When standing at the "Bridge of Death" (Monty Python) try to answer these questions three:


1. Is our goal to build IP and process to be defended as our ultimate asset/protection?


2. Are we better off just competing with a great product path, focusing solely on steady customer acquisition and revenue. Is our team, pipeline, revenue our ultimate asset?


3. If #1, can/will you be successful defending? Will your rooster win the chicken fight?


Honestly ask your team what is the answer to #3 at the Bridge of Death...(great scene):


Are we tipping the exit scale towards buying teams as much, if not more than IP in the start-up? Demand for talent is so tight that it often forces us to either poach, steal or buy with an exit. It's also seen as a way to put the handcuffs on a good team, while at the same time taking a competitor off the street. More and more people we talk to say the pace of rapid start-ups from MVP to market is focusing teams on being better, faster, smarter. It's dumb to blatantly ignore prior art or defensible IP, but this feels like the really hard question to answer; is your IP truly defensible, or should you just bust ass?
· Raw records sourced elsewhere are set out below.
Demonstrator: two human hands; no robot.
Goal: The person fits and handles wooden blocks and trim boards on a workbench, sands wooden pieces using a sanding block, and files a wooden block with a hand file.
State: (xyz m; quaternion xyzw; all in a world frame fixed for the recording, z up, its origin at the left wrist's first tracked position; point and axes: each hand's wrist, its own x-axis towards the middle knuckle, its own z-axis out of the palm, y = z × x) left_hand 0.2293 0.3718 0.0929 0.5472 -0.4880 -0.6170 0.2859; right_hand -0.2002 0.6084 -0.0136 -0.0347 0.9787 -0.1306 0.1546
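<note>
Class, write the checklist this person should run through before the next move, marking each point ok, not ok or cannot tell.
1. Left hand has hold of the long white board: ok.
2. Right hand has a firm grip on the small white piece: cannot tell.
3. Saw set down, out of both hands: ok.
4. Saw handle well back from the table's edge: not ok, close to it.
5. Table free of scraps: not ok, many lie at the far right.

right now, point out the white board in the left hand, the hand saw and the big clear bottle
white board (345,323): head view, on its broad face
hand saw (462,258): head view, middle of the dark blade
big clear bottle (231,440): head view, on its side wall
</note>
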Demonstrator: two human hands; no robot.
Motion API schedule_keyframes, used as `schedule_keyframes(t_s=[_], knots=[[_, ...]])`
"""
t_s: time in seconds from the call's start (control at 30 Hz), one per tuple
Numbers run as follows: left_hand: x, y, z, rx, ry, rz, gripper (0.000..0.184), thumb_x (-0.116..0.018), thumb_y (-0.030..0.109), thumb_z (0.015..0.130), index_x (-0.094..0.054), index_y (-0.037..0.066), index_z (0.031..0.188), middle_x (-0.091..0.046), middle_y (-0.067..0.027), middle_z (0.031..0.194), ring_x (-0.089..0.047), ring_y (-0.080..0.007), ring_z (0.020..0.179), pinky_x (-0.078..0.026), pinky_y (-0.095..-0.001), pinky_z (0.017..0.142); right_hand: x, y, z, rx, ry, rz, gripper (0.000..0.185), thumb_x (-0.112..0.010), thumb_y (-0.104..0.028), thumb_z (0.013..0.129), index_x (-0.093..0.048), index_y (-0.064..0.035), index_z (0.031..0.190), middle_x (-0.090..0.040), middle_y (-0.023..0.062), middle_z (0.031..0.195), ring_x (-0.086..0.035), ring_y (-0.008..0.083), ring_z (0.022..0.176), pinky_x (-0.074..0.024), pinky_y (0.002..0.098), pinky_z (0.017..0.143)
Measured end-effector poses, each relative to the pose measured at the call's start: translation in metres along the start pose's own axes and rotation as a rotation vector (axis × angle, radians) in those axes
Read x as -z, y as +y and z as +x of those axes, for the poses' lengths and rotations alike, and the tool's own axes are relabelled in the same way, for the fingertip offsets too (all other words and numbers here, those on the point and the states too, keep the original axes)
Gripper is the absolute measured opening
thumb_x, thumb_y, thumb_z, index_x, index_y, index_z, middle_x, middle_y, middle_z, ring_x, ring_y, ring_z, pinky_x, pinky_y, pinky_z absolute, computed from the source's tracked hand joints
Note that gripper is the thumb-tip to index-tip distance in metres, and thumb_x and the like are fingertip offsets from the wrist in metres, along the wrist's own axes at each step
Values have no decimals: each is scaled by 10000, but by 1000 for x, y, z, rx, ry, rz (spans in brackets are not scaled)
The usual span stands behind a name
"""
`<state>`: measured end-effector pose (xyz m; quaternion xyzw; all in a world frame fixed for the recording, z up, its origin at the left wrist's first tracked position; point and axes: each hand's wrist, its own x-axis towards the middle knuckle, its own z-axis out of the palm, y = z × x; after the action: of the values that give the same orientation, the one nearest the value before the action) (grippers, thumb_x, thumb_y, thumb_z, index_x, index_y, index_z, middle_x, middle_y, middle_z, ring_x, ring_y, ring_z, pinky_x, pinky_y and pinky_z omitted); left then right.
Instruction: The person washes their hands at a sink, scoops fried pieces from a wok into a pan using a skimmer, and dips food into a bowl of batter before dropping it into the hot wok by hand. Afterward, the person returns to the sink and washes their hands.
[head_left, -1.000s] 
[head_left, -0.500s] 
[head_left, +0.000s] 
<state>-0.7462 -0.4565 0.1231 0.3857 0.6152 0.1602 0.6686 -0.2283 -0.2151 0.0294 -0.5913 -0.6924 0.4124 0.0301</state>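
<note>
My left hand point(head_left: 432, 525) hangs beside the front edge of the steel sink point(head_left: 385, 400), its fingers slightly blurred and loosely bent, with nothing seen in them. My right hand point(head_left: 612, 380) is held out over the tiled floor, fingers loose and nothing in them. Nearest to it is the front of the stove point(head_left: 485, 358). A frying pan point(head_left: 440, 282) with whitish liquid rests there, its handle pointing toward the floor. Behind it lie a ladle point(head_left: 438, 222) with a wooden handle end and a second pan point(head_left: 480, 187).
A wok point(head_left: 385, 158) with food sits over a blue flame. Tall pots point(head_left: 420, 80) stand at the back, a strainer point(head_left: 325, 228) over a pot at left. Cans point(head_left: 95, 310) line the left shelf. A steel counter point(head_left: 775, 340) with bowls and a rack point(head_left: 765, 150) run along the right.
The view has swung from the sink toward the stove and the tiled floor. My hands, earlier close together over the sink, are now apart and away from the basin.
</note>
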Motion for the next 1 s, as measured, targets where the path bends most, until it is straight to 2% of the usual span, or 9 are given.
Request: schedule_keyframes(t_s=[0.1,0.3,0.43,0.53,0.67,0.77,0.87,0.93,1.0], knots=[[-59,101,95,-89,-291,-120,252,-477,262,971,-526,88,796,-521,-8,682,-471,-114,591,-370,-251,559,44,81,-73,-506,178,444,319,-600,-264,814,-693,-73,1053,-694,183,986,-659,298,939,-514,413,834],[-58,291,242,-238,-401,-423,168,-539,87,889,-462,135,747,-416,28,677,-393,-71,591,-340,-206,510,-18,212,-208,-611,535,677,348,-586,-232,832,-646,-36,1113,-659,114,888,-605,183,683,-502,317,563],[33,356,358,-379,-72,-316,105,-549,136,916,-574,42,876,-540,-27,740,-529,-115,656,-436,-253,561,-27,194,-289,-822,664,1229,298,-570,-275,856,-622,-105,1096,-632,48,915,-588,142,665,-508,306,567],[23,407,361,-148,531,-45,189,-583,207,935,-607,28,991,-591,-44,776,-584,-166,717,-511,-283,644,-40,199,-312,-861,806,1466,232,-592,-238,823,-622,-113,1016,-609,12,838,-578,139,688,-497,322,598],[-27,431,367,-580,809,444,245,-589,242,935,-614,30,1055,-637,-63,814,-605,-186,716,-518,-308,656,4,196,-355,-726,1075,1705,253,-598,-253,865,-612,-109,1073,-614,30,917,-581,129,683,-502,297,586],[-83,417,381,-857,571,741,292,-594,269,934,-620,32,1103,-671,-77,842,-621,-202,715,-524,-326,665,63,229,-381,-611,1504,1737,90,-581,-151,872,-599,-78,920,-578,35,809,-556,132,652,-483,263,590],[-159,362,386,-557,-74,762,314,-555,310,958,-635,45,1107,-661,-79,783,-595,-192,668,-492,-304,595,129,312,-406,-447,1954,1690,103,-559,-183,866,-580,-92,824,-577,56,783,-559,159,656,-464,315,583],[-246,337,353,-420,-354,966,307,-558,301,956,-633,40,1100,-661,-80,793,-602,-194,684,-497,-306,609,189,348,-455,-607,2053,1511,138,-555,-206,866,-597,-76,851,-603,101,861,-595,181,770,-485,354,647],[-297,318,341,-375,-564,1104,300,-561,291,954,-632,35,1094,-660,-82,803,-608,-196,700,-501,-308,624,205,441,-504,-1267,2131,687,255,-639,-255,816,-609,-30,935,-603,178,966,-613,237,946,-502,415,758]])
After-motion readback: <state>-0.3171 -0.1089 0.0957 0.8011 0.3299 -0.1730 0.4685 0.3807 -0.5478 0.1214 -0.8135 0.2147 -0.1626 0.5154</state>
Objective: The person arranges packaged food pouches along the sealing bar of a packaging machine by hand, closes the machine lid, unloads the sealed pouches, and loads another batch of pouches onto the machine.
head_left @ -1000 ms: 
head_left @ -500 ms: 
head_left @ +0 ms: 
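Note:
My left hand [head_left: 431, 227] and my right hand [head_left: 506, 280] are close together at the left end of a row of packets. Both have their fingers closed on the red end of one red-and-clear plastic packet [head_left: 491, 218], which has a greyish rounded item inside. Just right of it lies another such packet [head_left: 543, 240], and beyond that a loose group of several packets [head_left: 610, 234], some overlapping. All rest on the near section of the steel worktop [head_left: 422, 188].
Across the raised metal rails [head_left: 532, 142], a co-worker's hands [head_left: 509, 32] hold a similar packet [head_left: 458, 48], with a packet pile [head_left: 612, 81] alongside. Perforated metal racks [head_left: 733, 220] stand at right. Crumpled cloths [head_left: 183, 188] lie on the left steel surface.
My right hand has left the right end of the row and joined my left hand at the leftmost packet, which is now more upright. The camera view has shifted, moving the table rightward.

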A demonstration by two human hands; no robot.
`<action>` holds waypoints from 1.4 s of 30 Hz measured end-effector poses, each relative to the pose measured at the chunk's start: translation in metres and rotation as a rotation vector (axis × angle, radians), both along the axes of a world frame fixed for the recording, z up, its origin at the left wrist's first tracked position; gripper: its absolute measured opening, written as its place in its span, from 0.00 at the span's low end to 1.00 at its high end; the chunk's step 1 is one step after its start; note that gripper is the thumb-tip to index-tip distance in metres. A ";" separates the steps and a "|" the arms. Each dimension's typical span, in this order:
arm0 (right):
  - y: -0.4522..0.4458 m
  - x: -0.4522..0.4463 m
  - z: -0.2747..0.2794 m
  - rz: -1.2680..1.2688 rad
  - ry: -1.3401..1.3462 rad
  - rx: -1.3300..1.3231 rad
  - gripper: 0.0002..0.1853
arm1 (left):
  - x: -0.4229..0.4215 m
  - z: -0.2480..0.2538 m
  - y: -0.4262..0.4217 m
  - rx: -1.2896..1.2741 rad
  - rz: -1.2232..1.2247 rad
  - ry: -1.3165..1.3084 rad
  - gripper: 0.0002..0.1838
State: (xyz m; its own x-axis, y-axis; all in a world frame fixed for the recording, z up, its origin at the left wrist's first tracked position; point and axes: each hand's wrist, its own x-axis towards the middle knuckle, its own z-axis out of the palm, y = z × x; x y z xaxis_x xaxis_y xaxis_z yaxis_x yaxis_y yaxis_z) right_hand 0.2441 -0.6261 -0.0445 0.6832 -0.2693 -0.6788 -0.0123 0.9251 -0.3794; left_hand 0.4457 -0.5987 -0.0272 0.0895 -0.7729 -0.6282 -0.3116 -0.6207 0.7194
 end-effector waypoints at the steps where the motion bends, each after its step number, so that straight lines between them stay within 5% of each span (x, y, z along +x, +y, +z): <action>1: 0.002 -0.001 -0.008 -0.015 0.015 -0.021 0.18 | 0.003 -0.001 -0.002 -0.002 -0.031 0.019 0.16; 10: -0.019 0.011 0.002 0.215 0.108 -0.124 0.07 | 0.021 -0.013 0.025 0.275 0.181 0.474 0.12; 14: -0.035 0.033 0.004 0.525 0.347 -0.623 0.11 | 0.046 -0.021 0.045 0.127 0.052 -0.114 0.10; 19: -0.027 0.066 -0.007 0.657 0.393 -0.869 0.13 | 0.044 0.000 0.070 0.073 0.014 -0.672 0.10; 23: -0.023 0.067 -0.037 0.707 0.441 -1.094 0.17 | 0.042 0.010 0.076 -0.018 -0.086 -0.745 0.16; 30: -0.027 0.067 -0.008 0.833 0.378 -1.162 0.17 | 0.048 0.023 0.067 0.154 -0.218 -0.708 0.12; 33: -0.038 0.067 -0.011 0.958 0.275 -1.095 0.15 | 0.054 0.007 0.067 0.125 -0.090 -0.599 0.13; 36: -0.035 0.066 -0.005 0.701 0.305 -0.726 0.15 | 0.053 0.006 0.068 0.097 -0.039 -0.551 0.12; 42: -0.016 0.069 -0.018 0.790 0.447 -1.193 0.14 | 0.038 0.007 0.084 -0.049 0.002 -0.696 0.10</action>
What if you spend your time being rapid, learning more, being better at execution, selling, building a pipeline, closing deals? Is the IP The distraction (unless it's crazy obvious that you have great IP), worth the internal argument you might have, the cost to really button up, or the distraction to focus on.


I've had this discussion with many founders I have worked with and it's a source of real tension (which is why I bring it up and love to hear other opinions). Have you had to defend IP before? Have you ever been locked up in an exit because of a troll coming to lay claim? What is the time spent, cost, impact, likely exit? I'll bet my partner Chip has an opinion :-) . What do you think as fellow entrepreneurs? We'd love to know which way you lean and if this issue has been a difficult team issue or a clear yes either way?